Каждое Рождество, с того времени, как мне исполнилось два года, у нас была новогодняя елка. Только мы отмечали не Рождество Христово; мы отмечали (по словам моей мамы) «Зимнее Солнцестояние». Джилиан, у которой под елкой всегда стоял вертеп, а над елкой горела Вифлеемская звезда, горячо спорила со мной, а я решительно повторяла за своей матерью: «Зимнее Солнцестояние» было до всякого Иисуса Христа.» Бедная набожная мать Джилиан настаивала на младенце Христе и непорочном зачатии.
К Пасхе мы искали краску для яиц, но праздновали не Воскрешение Христа, а Весеннее Равноденствие.
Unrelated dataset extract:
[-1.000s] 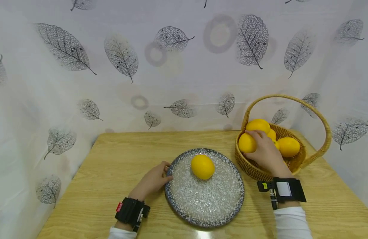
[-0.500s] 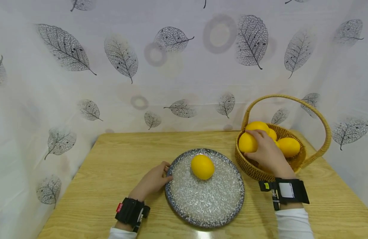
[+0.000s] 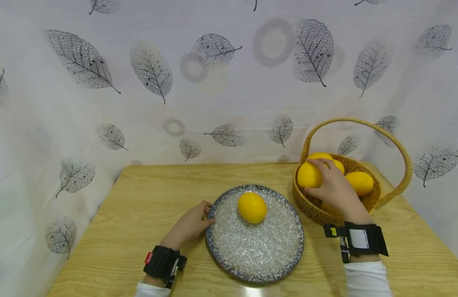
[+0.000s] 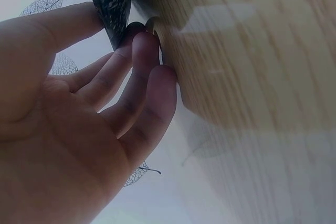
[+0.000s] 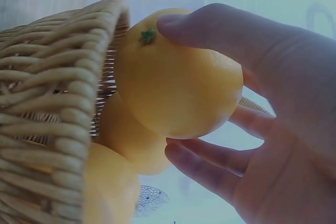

Перерождение жизни, обряды Весны. Слушая мою мать, мы могли бы подумать, что мы друиды.
— Что случается с людьми, когда они умирают? — спрашивала я ее.
— На самом деле они не умирают. Они возвращаются в землю и через некоторое время рождаются снова, как трава, или даже, может быть, помидоры. — Это был странный диалог. Возможно, ее слова о том, что люди «на самом деле не умирают» и могли бы успокоить. Но кому захочется стать помидором? И это моя судьба? Стать помидором и расти в окружении прочих растений?
Но так или иначе, это была единственная моя религия. Мы были настоящими евреями; мы были язычниками и пантеистами. Мы верили в перерождение души в помидоры и другие растения. И однако, несмотря на мои убеждения, я начала чувствовать себя слишком еврейкой и слишком параноиком (может быть, это одно и то же?), как только ступила на землю Германии.